Una leggenda, in quanto tale vera o presunta, narra che mentre c'era chi si muniva di enciclopedie e dizionari per il racconto di una cerimonia olimpica, il gigante Sandro Ciotti portasse con sé solo un pacchetto di sigarette. Questo dice tanto del talento e della vastità della conoscenza di Ciotti, ma anche della difficoltà di raccontare un evento come una cerimonia olimpica. Serve conoscenza ampia, varietà di argomenti, capacità di sapere entrare con il tempo giusto rispetto a ciò che si vede e stare in silenzio per "lasciare parlare le inmagini" quando quelle parlano da sole. Insomma, chi racconta una cerimonia come quella delle Olimpiadi deve impressionare per delicatezza e incisività, lasciare nel pubblico la sensazione di un sapere sconfinato e allo stesso tempo quella di essere invisibile.
Il disastro annunciato andato in onda su Rai1 con la cerimonia olimpica dei giochi di Milano-Cortina 2026 è la negazione di tutto questo. Era annunciato per tutte le assurdità che hanno preceduto l'evento, per il modo in cui si è arrivati alla formazione che si è occupata della telecronaca, per l'assurda protervia con cui un direttore come Petrecca ha preteso di potersi sostituire ad Auro Bulbarelli (che la gaffe inenarrabile su Mattarella l'aveva fatta, ma che sicuramente ha l'esperienza per raccontare una cerimonia di questo tipo), ma soprattutto per un dato oggettivo: Petrecca non possiede l'esperienza sufficiente per raccontare un evento del genere, per il quale non basta essere giornalisti.
Fare la cerimonia di apertura delle Olimpiadi quando non sei un telecronista è come pretendere di suonare il violino solo perché sai strimpellare la chitarra.

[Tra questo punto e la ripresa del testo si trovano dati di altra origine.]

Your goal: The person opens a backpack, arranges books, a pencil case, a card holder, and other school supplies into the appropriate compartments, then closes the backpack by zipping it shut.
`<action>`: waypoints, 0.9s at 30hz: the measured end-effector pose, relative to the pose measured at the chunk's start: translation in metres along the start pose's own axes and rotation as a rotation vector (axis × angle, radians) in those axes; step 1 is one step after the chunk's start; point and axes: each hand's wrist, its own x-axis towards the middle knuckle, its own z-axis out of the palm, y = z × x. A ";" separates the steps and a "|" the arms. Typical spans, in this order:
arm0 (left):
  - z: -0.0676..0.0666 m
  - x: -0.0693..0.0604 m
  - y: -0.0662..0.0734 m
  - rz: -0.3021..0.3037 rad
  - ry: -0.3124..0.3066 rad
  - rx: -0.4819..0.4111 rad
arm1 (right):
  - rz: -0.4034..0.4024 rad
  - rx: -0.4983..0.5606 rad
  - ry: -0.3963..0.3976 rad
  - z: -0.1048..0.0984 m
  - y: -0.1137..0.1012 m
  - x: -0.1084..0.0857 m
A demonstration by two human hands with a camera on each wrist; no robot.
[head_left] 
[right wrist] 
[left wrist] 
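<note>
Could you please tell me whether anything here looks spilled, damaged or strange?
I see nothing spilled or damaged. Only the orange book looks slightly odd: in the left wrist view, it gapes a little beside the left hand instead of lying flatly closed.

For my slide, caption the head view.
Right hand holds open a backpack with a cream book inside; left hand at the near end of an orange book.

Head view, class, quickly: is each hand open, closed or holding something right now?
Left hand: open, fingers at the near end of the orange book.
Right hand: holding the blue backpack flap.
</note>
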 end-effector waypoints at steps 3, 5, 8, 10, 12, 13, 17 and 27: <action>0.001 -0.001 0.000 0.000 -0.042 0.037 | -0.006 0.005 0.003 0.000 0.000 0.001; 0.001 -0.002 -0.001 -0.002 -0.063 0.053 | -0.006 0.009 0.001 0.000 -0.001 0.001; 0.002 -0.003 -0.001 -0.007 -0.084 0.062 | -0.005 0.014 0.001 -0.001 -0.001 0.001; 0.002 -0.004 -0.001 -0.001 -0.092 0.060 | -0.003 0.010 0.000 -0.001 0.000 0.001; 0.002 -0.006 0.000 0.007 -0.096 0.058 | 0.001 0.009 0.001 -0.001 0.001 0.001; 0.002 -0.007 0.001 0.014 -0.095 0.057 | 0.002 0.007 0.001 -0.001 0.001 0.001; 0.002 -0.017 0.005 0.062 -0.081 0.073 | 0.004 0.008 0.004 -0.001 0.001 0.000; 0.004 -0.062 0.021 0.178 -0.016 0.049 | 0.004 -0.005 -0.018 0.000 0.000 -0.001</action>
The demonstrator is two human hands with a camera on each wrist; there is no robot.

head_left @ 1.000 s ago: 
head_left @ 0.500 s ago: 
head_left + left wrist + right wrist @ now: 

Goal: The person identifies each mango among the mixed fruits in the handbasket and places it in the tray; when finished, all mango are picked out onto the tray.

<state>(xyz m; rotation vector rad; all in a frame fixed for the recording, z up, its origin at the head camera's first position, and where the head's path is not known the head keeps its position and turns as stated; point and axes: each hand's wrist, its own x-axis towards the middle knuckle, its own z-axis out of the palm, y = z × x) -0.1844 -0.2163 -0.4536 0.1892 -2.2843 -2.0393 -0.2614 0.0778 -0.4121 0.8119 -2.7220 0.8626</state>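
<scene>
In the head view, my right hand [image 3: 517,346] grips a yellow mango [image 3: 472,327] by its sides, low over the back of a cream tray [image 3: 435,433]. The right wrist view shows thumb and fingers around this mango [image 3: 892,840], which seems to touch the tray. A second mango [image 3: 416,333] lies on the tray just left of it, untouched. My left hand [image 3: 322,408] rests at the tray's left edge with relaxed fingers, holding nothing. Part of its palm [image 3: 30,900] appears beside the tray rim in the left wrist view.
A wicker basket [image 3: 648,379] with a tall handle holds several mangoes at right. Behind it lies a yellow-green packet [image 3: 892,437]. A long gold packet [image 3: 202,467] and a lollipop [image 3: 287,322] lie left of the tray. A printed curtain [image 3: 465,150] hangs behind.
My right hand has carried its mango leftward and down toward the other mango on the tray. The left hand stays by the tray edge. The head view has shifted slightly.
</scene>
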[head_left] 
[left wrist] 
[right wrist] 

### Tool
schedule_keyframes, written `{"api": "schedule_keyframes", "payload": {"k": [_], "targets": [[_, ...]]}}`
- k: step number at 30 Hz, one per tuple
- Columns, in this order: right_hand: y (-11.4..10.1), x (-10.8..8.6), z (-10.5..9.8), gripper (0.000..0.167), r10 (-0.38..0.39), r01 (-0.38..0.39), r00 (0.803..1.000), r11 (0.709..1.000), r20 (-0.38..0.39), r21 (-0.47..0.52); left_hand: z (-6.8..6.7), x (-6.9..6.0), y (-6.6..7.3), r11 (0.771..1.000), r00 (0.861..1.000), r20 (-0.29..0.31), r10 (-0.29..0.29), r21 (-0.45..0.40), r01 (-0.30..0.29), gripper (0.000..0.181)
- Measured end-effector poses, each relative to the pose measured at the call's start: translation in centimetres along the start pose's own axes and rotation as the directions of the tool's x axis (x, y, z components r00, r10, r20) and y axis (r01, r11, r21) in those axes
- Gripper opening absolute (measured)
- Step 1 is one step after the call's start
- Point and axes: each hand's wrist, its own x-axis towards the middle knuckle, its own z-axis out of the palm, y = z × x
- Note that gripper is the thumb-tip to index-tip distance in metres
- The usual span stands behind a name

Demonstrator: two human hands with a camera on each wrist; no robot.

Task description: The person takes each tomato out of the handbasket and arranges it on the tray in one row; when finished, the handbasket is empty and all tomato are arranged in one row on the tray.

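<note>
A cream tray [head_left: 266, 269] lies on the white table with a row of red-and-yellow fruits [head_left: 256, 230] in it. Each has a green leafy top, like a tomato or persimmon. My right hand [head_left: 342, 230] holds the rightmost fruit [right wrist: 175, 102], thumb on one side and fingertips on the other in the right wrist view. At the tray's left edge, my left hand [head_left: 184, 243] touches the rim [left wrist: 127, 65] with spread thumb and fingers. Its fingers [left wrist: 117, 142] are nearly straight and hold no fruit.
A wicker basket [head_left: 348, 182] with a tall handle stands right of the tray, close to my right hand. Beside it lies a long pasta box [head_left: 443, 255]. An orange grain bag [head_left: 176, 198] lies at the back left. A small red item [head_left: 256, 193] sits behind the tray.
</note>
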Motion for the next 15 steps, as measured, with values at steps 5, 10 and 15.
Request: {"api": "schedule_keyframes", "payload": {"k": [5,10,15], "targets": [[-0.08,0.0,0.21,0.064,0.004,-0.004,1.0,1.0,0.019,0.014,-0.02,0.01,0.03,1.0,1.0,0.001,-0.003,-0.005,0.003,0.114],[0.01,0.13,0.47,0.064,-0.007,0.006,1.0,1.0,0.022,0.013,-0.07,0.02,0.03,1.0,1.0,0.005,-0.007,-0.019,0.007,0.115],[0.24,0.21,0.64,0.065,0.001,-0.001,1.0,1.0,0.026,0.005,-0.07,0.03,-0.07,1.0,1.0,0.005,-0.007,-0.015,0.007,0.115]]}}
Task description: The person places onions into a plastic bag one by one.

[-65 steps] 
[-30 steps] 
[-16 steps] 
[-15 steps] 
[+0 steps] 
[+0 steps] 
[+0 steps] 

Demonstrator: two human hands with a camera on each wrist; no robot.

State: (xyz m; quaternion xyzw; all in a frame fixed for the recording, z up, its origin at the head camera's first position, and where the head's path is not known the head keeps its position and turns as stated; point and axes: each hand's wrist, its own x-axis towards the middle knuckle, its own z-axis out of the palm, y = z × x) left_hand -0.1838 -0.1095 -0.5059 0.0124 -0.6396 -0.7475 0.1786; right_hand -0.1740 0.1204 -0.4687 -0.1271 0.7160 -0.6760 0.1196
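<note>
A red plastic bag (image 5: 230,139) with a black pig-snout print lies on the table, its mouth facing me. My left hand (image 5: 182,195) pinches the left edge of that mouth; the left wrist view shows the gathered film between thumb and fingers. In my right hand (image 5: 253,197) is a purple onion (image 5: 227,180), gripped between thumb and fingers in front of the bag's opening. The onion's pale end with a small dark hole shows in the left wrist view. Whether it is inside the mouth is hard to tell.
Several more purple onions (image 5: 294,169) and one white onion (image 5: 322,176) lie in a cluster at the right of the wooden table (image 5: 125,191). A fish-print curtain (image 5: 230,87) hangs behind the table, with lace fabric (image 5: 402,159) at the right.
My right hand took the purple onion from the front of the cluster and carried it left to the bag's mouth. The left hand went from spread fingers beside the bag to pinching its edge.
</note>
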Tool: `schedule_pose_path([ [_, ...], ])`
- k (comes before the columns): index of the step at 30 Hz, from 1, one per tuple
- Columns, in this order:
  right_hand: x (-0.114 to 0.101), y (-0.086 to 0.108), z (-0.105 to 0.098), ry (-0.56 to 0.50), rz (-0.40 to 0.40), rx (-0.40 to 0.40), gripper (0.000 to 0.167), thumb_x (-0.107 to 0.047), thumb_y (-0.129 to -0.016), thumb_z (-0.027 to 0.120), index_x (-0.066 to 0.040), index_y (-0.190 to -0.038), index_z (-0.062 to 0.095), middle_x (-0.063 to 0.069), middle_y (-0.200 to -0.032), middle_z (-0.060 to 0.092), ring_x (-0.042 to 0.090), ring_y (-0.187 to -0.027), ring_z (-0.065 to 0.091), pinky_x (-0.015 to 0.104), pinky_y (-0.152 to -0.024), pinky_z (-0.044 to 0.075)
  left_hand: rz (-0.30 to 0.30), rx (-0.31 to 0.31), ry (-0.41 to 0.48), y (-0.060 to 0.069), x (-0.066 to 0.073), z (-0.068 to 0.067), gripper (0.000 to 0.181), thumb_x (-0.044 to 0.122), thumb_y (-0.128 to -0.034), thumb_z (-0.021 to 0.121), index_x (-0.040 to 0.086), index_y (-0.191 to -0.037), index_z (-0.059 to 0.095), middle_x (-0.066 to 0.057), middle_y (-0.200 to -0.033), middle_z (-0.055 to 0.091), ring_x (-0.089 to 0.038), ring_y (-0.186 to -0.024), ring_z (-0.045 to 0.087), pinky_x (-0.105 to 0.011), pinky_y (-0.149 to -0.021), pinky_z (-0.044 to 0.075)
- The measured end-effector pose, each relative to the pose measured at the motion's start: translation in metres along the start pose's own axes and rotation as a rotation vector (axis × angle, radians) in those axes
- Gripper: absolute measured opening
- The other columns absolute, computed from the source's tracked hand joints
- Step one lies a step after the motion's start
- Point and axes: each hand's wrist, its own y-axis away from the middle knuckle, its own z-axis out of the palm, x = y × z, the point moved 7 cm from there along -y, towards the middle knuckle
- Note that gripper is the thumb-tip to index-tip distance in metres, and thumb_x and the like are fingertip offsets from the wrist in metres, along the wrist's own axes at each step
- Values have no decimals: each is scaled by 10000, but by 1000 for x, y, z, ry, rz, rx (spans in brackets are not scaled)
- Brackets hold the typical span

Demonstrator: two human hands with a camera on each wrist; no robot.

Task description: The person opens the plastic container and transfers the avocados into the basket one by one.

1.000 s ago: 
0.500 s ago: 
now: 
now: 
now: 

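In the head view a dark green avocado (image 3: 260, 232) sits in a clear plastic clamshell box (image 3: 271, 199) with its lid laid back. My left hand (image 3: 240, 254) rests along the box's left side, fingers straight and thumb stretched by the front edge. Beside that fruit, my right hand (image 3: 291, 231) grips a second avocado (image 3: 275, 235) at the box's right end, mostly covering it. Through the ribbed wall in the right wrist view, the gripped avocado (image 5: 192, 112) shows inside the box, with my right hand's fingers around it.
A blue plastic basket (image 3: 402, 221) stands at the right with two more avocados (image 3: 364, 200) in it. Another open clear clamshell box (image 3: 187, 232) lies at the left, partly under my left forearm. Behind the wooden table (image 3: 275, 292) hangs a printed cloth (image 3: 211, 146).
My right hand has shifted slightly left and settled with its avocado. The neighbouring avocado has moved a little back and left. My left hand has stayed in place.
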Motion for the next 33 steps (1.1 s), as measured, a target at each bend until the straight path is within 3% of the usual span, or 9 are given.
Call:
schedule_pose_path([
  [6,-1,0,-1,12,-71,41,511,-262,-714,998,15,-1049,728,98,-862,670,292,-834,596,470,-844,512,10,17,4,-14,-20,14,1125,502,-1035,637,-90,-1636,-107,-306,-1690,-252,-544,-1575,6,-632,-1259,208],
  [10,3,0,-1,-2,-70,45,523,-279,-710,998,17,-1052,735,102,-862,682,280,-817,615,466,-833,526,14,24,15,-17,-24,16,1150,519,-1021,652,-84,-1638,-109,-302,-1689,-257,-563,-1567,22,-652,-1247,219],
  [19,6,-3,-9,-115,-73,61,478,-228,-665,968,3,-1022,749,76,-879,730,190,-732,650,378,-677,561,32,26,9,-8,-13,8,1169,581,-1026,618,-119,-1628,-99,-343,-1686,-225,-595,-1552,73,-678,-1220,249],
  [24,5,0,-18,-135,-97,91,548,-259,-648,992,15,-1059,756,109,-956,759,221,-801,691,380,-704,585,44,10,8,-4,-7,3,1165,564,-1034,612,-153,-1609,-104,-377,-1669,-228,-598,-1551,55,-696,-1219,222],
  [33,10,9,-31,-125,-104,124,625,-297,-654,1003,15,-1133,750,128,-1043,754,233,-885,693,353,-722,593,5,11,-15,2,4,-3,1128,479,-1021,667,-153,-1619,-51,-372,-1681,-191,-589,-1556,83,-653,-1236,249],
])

La quantità di momenti imbarazzanti di ieri sera è indicibile e va ben oltre la predisposizione generale ad evidenziarli prima ancora che iniziasse, in virtù dell'impopolarità del personaggio Petrecca già alla vigilia. Va ricordato, infatti, che l'attuale direttore di Rai Sport è stato sfiduciato più di una volta dalla sua redazione a inizio mandato, dopo essere stato mal digerito anche alla direzione di Rai News, esperienza segnata dal famoso titolo su Delmastro, condannato per il caso Cospito ma annunciato come assolto.
La cerimonia olimpica raccontata da Petrecca addirittura da prima voce è stata un film horror completato da una frase che la dice lunga. A un certo punto, il direttore di Rai Sport dichiara – sulla base di non si sa cosa – che sui social gli atleti avrebbero sottolineato i pregi dell'accoglienza al villaggio olimpico italiano rispetto a quanto accaduto a Parigi, olimpiade progressista per eccellenza. Con fare squisitamente sovranista Petrecca ha nominato "il cibo italiano", che basta a rendere l'idea. Peccato, però, che gli atleti in questione non fossero gli stessi perché quelle erano Olimpiadi sportive e queste invernali. Al grottesco non c'è mai fine.
Resta una figuraccia della Rai, che per certi versi ha già perso la sfida di queste Olimpiadi in casa nostra, completando il capolavoro nel lasciarsi scappare la possibilità di un ultimo ballo di Franco Bragagna, uno che di cerimonie olimpiche ne ha fatte, che sa cosa vuol dire esserci ma allo stesso tempo lasciar parlare le immagini, che da mesi provava a candidarsi per raccontare un ultimo evento Rai nonostante già in pensione e che alla fine la Rai ha lasciato andasse a Sky. Per tenersi Petrecca. Viva "il cibo italiano".